* Task directions *
Beginning at the line containing "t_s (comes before" in the material below and ending at the line containing "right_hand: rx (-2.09", return each line exactly and add nothing.

* Dataset content *
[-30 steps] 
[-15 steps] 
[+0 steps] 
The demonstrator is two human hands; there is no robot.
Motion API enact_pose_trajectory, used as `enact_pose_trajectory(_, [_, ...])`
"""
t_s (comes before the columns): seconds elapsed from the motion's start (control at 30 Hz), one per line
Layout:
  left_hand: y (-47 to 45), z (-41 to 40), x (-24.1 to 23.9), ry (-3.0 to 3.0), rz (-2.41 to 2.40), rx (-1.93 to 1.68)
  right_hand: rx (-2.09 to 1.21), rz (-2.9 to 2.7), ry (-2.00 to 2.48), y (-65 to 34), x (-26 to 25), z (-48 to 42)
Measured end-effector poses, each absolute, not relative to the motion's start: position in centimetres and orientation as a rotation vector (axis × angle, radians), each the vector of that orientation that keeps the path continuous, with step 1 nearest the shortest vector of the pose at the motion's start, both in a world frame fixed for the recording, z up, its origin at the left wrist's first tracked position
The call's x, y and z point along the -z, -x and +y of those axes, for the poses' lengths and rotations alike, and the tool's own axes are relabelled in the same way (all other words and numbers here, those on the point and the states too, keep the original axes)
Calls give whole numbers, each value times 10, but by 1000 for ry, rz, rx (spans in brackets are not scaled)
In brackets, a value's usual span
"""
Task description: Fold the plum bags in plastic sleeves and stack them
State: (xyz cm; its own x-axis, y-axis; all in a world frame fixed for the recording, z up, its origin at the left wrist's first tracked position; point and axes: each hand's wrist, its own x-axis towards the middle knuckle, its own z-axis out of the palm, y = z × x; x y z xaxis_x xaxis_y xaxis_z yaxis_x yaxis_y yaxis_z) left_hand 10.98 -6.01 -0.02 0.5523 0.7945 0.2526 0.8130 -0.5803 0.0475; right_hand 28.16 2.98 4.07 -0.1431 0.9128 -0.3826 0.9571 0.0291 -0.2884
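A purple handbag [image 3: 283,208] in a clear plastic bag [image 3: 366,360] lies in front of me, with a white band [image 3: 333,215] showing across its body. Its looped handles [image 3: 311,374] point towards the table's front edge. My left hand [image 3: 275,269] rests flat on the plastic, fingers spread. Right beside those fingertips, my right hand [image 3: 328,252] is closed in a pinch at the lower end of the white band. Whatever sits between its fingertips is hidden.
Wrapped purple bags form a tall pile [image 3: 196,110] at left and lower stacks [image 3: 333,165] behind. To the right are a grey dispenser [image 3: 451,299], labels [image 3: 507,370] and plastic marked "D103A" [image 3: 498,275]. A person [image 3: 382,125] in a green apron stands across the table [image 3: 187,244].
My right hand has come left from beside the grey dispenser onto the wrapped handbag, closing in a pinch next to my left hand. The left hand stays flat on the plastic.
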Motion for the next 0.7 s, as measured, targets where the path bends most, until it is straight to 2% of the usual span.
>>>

* Expected output *
t_s (comes before the columns): seconds elapsed from the motion's start (control at 30 Hz), one per line
Layout:
  left_hand: y (-47 to 45), z (-41 to 40), x (-24.1 to 23.9), ry (-3.0 to 3.0), rz (-2.41 to 2.40), rx (-1.93 to 1.68)
  right_hand: rx (-2.09 to 1.21), rz (-2.9 to 2.7), ry (-2.00 to 2.48), y (-65 to 34), x (-26 to 25), z (-48 to 42)

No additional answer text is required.